選挙と振り返る沖縄の2020年(後編)

 

竹富町長選挙〜町役場移転を控えて現職無投票当選(8/16告示)

 竹富町も2000年代、2010年代通して90%前後の投票率で激しい選挙戦が展開されてきましたが、今回は久しぶりに無投票となり、現職の西大舛高旬氏が2回目の当選を決めました。竹富町は全国でも珍しい自治体の外に役場が置かれている町で、現在は石垣市内に置かれています。長年の懸案である、西表島内に役場を移設する計画を2022年に予定しており、海上交通網を整備して移設をスムーズに進めることが今期の西大舛町政の最大の課題となっています。

西原町長選挙〜決め手に欠いた年内3度目の選挙(9/8告示 9/13投開票)

 西原町民にとっては県議選から数えて年内3回目の投票となったこの選挙、さすがに町民にも「選挙疲れ」が見られた上に、小橋川明氏崎原盛秀氏も前町長の元で副町長を経験しており、構図的にも「保守vs革新」あるいは「オール沖縄vs自公」のようなわかりやすい対立軸になっておらず、決め手に欠く選挙になったようで、投票率は戦後最低の48%に留まりました。結果的には崎原氏が小橋川氏よりも2500票ほど上回り当選を決めました。

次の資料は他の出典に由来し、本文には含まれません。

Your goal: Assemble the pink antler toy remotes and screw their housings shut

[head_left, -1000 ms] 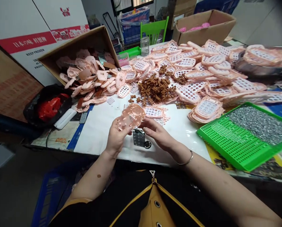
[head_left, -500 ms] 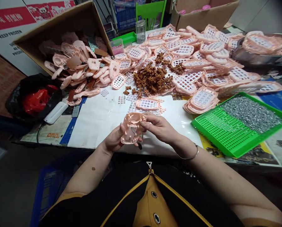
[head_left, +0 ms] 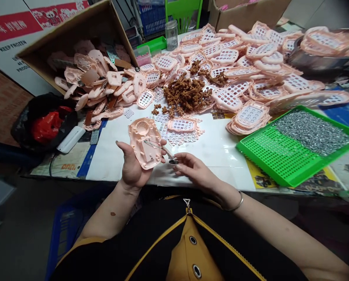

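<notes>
Head view, looking down at a cluttered work table. Your right hand (head_left: 196, 171) has thumb and fingertips pinched together on the dark end of a slender metal pin (head_left: 159, 150); its exact kind is too small to tell. The pin's far end lies across a pink moulded plastic casing (head_left: 142, 144), which sits on the open palm of your left hand (head_left: 131, 169), held above the table, with the fingers spread apart beneath it and the thumb curving out to the left. A metal bangle (head_left: 235, 205) circles your right wrist. Just beyond the casing, small pink-and-white keypad pieces (head_left: 177, 136) lie scattered on a white sheet (head_left: 118, 164), beside a pink perforated frame (head_left: 181, 125). Farther out, a heap of brown moulded runners (head_left: 186, 95) rests among piled pink frames (head_left: 235, 66). To the right, a green perforated tray (head_left: 264, 156) holds small silvery metal parts (head_left: 311, 132). To the left, a tipped cardboard box (head_left: 75, 35) spills pink parts, near a black bag (head_left: 25, 130) with red plastic (head_left: 44, 130) inside it.
</notes>
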`<state>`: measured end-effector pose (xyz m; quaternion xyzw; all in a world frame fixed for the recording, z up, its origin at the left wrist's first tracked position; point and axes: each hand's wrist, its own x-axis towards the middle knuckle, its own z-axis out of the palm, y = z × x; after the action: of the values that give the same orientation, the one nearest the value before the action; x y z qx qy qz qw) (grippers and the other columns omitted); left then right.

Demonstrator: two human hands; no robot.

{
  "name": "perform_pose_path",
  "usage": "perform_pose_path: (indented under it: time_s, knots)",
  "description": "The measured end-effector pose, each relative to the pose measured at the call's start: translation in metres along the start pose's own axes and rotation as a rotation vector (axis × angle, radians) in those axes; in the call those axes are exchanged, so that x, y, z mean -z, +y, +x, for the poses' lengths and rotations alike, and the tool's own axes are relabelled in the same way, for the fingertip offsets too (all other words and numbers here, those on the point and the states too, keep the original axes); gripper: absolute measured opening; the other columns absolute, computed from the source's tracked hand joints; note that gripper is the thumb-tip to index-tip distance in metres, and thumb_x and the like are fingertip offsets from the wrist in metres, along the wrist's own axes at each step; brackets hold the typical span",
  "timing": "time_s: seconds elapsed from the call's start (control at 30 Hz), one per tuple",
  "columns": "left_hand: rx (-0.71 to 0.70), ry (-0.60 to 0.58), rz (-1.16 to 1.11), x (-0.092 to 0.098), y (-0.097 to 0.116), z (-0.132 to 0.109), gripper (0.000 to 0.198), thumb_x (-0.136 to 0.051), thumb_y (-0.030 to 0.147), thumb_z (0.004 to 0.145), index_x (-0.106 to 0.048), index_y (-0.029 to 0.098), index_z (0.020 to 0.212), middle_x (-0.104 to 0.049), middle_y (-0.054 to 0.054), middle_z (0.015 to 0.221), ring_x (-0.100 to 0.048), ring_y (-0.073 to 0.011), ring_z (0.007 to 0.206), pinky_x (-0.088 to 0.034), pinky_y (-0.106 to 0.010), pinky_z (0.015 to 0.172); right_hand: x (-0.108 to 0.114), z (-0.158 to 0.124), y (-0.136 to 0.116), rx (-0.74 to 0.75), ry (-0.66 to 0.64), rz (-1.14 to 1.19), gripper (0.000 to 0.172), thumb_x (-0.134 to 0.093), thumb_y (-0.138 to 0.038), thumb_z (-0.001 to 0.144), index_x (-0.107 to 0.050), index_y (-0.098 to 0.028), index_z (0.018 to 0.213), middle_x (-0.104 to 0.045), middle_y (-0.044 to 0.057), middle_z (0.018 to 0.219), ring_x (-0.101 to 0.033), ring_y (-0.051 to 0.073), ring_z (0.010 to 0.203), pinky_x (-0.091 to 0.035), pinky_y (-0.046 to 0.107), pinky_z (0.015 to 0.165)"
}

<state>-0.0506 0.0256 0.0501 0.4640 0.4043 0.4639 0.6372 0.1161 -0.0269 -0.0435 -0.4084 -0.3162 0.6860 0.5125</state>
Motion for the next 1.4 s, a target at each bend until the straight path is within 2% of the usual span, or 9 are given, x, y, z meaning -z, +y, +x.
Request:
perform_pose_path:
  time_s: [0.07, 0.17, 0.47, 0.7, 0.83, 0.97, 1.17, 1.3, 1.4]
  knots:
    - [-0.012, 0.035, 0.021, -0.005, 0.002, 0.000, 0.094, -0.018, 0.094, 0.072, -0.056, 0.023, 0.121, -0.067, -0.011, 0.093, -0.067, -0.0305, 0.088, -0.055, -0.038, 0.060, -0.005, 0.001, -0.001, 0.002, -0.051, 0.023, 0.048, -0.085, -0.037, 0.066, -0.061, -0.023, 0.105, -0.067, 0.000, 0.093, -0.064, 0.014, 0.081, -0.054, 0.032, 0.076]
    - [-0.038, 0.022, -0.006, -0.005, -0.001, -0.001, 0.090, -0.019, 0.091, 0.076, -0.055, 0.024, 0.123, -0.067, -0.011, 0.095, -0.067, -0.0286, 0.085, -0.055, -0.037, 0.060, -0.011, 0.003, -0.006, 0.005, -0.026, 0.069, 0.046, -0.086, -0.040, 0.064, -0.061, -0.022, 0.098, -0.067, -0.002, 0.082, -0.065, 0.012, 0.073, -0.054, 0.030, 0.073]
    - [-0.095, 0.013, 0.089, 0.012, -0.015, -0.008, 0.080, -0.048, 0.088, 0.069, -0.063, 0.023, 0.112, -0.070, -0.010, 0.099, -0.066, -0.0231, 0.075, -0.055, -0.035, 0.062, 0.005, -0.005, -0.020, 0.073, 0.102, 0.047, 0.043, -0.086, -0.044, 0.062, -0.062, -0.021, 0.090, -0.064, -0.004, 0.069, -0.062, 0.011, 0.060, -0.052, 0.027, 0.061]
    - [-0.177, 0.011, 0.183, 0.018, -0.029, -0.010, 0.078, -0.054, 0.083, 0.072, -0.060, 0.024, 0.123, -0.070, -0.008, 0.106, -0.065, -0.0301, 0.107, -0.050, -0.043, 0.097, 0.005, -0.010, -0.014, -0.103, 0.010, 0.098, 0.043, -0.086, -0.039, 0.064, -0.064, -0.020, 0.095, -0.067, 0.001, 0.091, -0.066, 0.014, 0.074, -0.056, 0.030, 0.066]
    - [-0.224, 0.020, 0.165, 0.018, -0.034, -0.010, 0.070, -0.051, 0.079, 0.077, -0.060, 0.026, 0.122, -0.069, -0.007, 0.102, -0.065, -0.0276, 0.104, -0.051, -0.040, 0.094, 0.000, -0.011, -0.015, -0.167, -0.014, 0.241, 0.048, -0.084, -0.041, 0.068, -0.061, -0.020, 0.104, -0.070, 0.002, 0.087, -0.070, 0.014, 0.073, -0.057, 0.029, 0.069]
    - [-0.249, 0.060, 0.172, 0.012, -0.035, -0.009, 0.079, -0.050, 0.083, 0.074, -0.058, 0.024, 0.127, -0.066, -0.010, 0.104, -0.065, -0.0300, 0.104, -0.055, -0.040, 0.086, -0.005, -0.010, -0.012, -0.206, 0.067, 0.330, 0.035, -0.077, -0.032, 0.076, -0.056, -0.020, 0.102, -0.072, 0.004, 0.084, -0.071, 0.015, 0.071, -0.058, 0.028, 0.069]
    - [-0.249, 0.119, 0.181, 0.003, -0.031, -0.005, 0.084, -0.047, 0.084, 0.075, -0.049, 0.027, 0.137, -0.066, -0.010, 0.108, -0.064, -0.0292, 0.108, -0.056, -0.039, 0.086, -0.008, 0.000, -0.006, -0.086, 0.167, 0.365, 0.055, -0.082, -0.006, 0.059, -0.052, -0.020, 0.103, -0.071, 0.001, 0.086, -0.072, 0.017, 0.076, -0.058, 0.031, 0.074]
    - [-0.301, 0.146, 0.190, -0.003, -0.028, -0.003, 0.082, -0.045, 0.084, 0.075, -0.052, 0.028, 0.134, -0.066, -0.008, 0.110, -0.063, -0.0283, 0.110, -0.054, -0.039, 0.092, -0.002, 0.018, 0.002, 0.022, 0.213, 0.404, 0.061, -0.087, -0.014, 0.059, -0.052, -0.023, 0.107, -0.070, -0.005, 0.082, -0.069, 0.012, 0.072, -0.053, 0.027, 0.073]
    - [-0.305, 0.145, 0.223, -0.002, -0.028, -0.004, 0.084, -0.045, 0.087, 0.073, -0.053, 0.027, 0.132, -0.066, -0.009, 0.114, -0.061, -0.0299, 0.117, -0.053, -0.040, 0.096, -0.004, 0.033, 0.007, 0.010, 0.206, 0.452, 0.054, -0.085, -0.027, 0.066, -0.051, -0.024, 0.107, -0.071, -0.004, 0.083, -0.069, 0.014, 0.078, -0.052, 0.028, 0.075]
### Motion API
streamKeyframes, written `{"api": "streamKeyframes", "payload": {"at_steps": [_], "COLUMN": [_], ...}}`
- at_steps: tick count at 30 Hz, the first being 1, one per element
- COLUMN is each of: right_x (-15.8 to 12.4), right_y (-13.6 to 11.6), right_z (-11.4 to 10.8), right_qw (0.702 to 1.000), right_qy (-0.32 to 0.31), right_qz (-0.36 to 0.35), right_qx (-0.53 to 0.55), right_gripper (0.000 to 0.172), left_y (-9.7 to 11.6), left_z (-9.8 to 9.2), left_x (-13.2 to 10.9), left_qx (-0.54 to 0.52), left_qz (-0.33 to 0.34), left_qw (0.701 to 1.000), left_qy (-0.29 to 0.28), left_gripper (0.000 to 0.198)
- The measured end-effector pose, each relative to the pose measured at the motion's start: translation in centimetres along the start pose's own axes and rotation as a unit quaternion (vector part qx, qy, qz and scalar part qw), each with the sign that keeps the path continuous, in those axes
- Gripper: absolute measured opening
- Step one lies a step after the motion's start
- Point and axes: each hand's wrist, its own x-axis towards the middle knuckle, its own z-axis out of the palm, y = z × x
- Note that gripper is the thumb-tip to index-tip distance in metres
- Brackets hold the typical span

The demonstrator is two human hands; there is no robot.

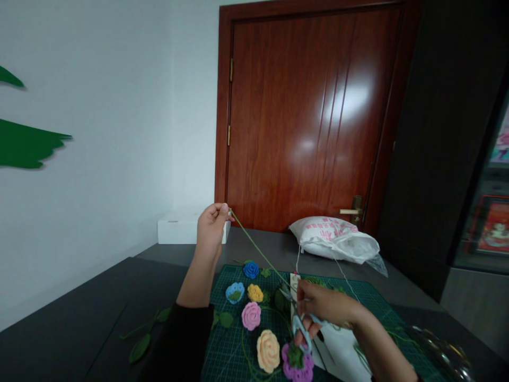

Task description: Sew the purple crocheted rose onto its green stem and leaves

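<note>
Green cord [258,249] stretches taut, the raised left hand [210,228] pinching its end high to keep it straight, down to the right hand [324,307], closed around blue-handled scissors [301,330] with blades near the cord, above crocheted flowers [251,316] on a green cutting mat [222,345].

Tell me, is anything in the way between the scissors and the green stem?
Nothing visible blocks them. The blades of the blue-handled scissors in the right hand reach the green stem held up by the left hand. A white tag hangs beside the blades, apparently not between them.
</note>
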Motion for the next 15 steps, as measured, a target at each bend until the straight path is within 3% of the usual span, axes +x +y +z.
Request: {"api": "streamKeyframes", "payload": {"at_steps": [10, 15], "right_x": [-0.84, -0.27], "right_y": [-0.54, -0.16], "right_z": [-0.15, 0.21], "right_qw": [1.0, 1.0], "right_qy": [-0.019, 0.004], "right_qz": [0.0, -0.019], "right_qx": [-0.003, 0.007], "right_gripper": [0.009, 0.009], "left_y": [0.07, 0.22], "left_z": [-0.27, -0.28], "left_x": [0.17, 0.13], "left_qx": [-0.01, -0.011], "left_qz": [-0.004, -0.003], "left_qw": [1.0, 1.0], "left_qy": [-0.001, -0.008], "left_gripper": [0.017, 0.017]}}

金武町議選挙〜今年県内唯一の市町村議会選挙(11/24告示 11/29投開票)

 沖縄県の地方自治体の多くは2018年に議会議員選挙を終えましたが、金武町は1988年11月に並里区への養豚団地建設反対運動の一環で議会のリコールが成立、解散することになったため、現在に至るまで町議選のタイミングが他の県内自治体とずれています
 この選挙では、定数16に対して20人が立候補し、新人候補が3人当選しました。

北中城村長選挙〜アリーナ建設をめぐって革新分裂(12/1告示 12/6投開票)

 北中城村長選挙は4期16年勤めた現職の新垣邦男氏が、照屋寛徳衆議院議員の後継として次期衆院選に沖縄2区から立候補することを決めたため、新人2名による争いとなりました。新垣氏の後継に指名された、天久朝誠氏は28歳で北中城村議会議員選挙に当選してから3期連続で上位当選を果たしてきました。一方の元村職員の比嘉孝則氏は4年前の村長選挙に立候補して現職に約500票差まで肉薄しました。西原町長選挙と同じく、両者とも「オール沖縄」の立場でありながら、ライカム地区のアリーナ建設をめぐって意見が分かれ革新分裂の選挙になり、今回はアリーナ建設見直しを訴える比嘉氏が、天久氏に1000票以上の差をつけて大勝。新垣氏としては自身の選挙を前に後継候補を落選させてしまい、不安を残す結果となってしまいました。

 このように、小規模な選挙も含めてその動向を振り返ってみると、今後の大きな政治の流れが部分的に見えてきたのではないでしょうか。

 沖縄県では年内にまだ宜野座村長選挙(12/8告示 12/13投開票)が予定され、現職の當眞淳氏と村役場元職員の仲間貢氏が立候補を表明しており、投票が行われる見込みとなっています。また、来年には衆議院議員選挙や浦添市長選挙、那覇市議会議員選挙などが執り行われる予定で、すでに当該選挙の候補者選定が各政治勢力によって進められています。選挙期間中の立候補者の訴えだけでなく、どのような団体が応援しているのかや、過去の選挙の結果がどうだったのかに着目してみると、きっと政治の場で起こっていることへの理解に近づくことでしょう。